Visserijsterfte bij visbestanden in de Noordzee, 1947-2018

In 2018 werden de bestanden van haring en schol op het duurzaamheidsniveau bevist. De visserijsterfte lag onder het duurzaamheidsdoel. Voor het kabeljauwbestand lag de visserijsterfte boven de limietgrens, en voor het tongbestand lag de visserijsterfte net boven het duurzaamheidsniveau.

Haring

Sinds 1947 zijn er twee perioden (1962-1978 en 1984-1995) geweest waarin de visserijsterfte in het bestand haring boven het duurzaamheidsdoel lag. Vooral tussen 1965 en 1977 was de visserijdruk extreem hoog (de visserijsterfte lag in de meeste van deze jaren ver boven de limietgrens). In deze periode is het haringbestand dan ook volledig ingestort. Ofschoon in een deel van deze periode de vangst werd stilgelegd om het haringbestand zich te laten herstellen, werd er toch nog te veel haring gevangen (o.a. als bijvangst). Hierdoor bleef de visserijsterfte toch hoog. Verdergaande maatregelen hebben tot een daling van de visserijinspanning, een verlaging van de visserijsterfte en daarmee een herstel van het haringbestand geleid. Sinds 1996 ligt de visserijsterfte onder het duurzaamheidsdoel. Dit betekent dat het haringbestand de afgelopen twee decennia duurzaam wordt bevist.

Kabeljauw

De visserijsterfte in het bestand kabeljauw ligt sinds het begin van de metingen (1963) boven de duurzaamheidsdoel (0,31). Dit betekent dat de visserijdruk te hoog is.
Door verlaging van de TAC (1999) en het instellen van herstelprogramma's daalde de visserijsterfte in het eerste decennium van deze eeuw flink. Echter, na enkele jaren met een visserijsterfte rond 0,45 (2012-2016) nam in 2017 en 2018 de visserijsterfte weer flink toe. In 2018 bevond de visserijsterfte zich met 0,63 weer ver boven de limietgrens, hetgeen betekent dat de visserijdruk op het kabeljauwbestand te hoog is.

Schol

De visserijsterfte in het scholbestand bevond zich sinds het begin van de metingen (1957) tot 2010 boven het duurzaamheidsdoel (0,21). Dit betekent dat de visserijdruk te hoog is. Tussen 1963-1965 en 1971-2005 lag de visserijsterfte boven de voorzorgsgrens, en van 1979-2003 zelfs boven de limietgrens.
Door beheersmaatregelen nam de visserijsterfte na 2003 scherp af, en vanaf 2010 lag zij voor het eerst sinds ruim vijftig jaar weer op of onder het duurzaamheidsdoel. In 2018 werd het scholbestand duurzaam bevist: de visserijsterfte voor dat jaar bedroeg 0,187.

Tong

Het tongbestand wordt al sinds het begin van de metingen (1957) overbevist. De visserijsterfte lag in deze periode steeds boven het duurzaamheidsdoel (0,202). Na de eeuwwisseling neemt de visserijsterfte langzaam af. In 2018 lag de visserijsterfte met 0,22 net boven het duurzaamheidsdoel.

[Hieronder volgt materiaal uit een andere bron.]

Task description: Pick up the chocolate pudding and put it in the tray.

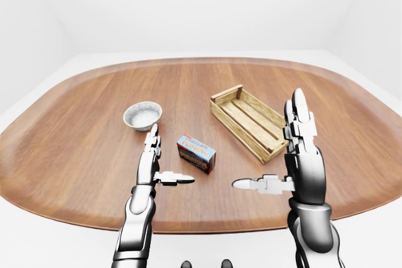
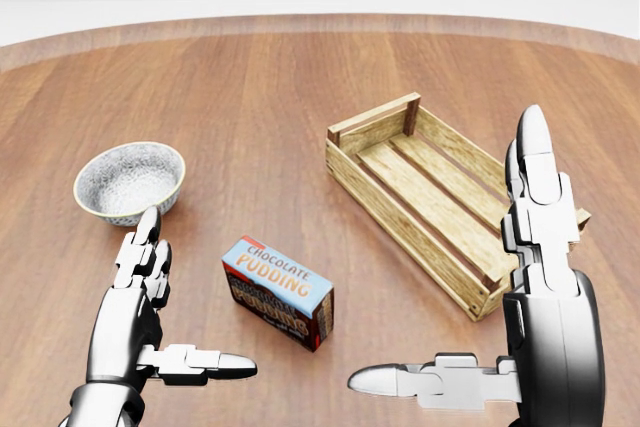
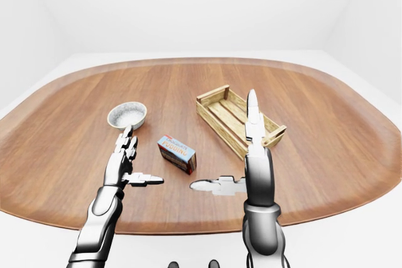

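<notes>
The chocolate pudding box [image 2: 279,291], blue on top with dark sides, lies flat on the wooden table [image 2: 250,97], low and centre in the head view. Up and to its right stands the slatted wooden tray [image 2: 430,190], nothing inside it. My left hand [image 2: 172,317] hovers open at the lower left, left of the box and apart from it. At the lower right my right hand [image 2: 470,287] is open too, fingers pointing up and thumb stretched left, below the tray's near corner. Neither hand touches anything.
A speckled grey bowl [image 2: 129,181] sits on the table, up and left of the pudding box. The table's rounded edge [image 1: 207,227] runs across the bottom of the left-eye view, white floor beyond it.
</notes>
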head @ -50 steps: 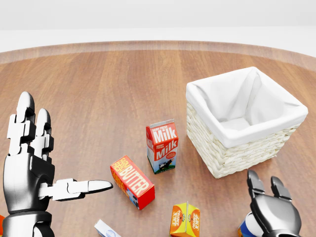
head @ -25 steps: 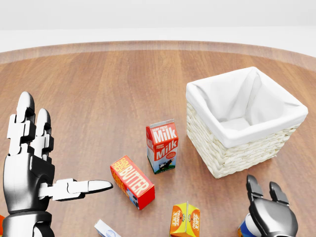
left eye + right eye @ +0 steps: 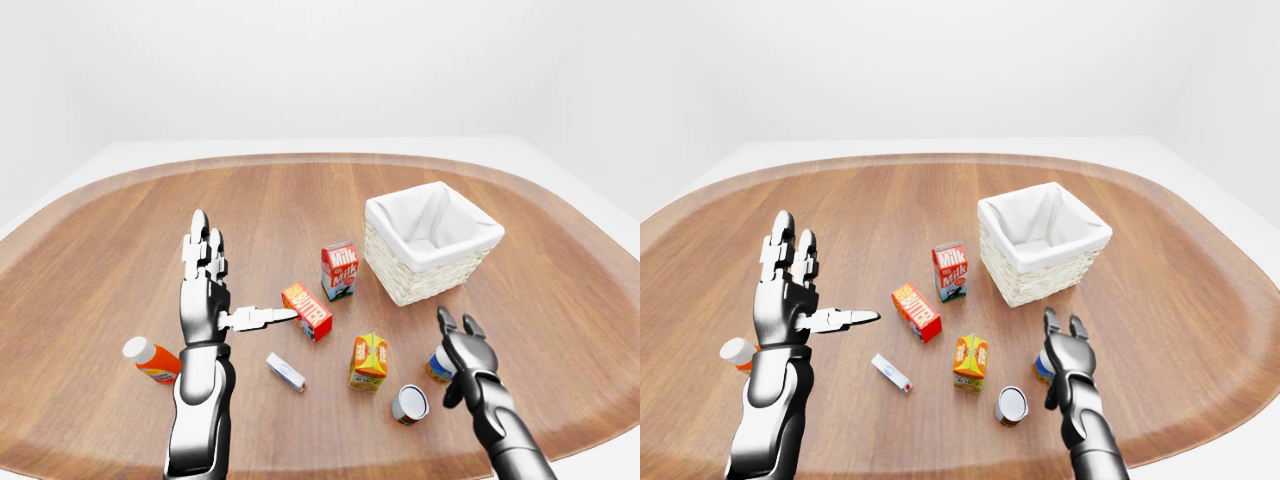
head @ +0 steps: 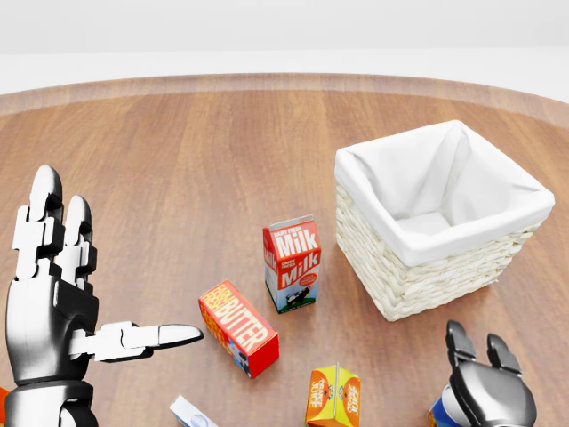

Visserijsterfte als beheerdoel

In het nieuwe Gemeenschappelijke visserijbeleid (van kracht sinds 1 januari 2014) stelt de EU voor het beheer van de visbestanden grenzen voor de visserijsterfte: limietgrens, voorzorgsgrens en duurzaamheidsdoel (Europese Commissie, 2014). De visserijsterfte gebruiken als beheerdoel in plaats van de bestandsgrootte heeft als voordeel dat zij minder afhankelijk is van omgevingsfactoren die mede de bestandsgrootte bepalen. De EU stuurt via een aantal visserijmaatregelen op de visserijsterfte en daarmee indirect op de omvang van het bestand volwassen vis. Dit gebeurt via de totale toegestane vangst (TAC) per soort, aangevuld met een maximaal aantal zeedagen en met technische maatregelen als maaswijdtevoorschriften.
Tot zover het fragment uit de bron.